Il faut une Stella, une étoile, pour donner le jour à un être nouveau, mais cette naissance n’est que la poursuite d’un long processus, commencé il y a bien longtemps, nous dit le spectacle, et qui se poursuivra, de génération en génération, aussi longtemps qu’on fera naître. Ce qui se dessine à travers l’enfantement, c’est une longue filiation qui fait de nous des êtres hybrides, composés d’autres êtres qui nous ont précédés, qui existent en nous en doses parfois devenues infinitésimales mais cependant toujours présentes.

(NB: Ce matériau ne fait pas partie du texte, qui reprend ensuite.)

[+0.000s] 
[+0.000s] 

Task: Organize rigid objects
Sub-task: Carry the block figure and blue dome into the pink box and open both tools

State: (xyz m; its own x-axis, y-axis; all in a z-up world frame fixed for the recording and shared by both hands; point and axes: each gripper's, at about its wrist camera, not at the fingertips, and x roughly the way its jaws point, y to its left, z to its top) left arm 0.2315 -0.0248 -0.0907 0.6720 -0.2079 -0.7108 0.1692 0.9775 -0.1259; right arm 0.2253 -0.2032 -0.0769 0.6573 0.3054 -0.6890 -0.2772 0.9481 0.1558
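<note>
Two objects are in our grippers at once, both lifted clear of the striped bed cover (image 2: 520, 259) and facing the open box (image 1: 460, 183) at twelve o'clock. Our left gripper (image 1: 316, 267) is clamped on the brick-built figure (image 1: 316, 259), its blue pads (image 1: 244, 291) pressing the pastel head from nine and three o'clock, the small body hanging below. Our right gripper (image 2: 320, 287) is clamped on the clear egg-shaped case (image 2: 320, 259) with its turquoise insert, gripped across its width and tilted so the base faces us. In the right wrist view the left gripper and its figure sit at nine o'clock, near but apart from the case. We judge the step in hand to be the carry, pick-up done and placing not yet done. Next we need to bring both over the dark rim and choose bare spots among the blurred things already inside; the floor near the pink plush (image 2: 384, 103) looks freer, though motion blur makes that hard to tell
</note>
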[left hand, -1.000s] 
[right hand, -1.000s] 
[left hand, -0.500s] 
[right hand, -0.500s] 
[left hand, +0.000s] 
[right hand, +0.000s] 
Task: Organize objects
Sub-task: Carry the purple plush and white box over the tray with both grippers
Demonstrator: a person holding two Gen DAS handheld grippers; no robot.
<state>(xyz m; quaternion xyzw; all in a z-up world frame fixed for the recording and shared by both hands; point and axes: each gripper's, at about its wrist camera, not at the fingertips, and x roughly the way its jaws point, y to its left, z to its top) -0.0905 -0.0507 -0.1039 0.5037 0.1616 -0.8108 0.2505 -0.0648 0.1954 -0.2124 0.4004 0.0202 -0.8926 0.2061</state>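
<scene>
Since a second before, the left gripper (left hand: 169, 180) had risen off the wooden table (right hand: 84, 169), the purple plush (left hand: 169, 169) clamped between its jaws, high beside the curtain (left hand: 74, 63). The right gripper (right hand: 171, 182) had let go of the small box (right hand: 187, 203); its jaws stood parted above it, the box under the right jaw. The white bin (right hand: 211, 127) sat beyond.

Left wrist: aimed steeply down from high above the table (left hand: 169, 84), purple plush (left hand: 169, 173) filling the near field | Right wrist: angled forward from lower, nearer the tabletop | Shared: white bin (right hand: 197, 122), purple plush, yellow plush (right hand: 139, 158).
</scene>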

Nous n’avons pas un corps de lion ou une queue de serpent, mais nous n’en sommes pas moins des êtres chimériques. L’idée que nous héritons aussi du patrimoine des générations qui ont précédé nos parents, qui sont elles-mêmes les héritières d’un patrimoine encore plus ancien, battant en brèche l’idée d’un patrimoine génétique seulement hérité de nos père et mère directs, fait aujourd’hui son chemin. La naissance n’y devient que la suite d’une longue chaîne d’héritages chaque fois modifiés, mais à laquelle nous appartenons.

À l’inverse, on sait aujourd’hui que l’embryon dépose dans le ventre de sa mère ses propres cellules, qui vont en retour venir modifier l’apport de la mère aux autres organismes avec lesquels elle est en contact, les autres enfants en particulier. Les microchimères, qui s’échangent pendant la grossesse entre une mère et son fœtus, pourraient jouer un rôle essentiel dans la protection et la réparation des tissus maternels. Non seulement, elles conservent une trace, mais elles ne sont pas rejetés par l’organisme, contrairement à son usage d’évacuer tous les corps étrangers.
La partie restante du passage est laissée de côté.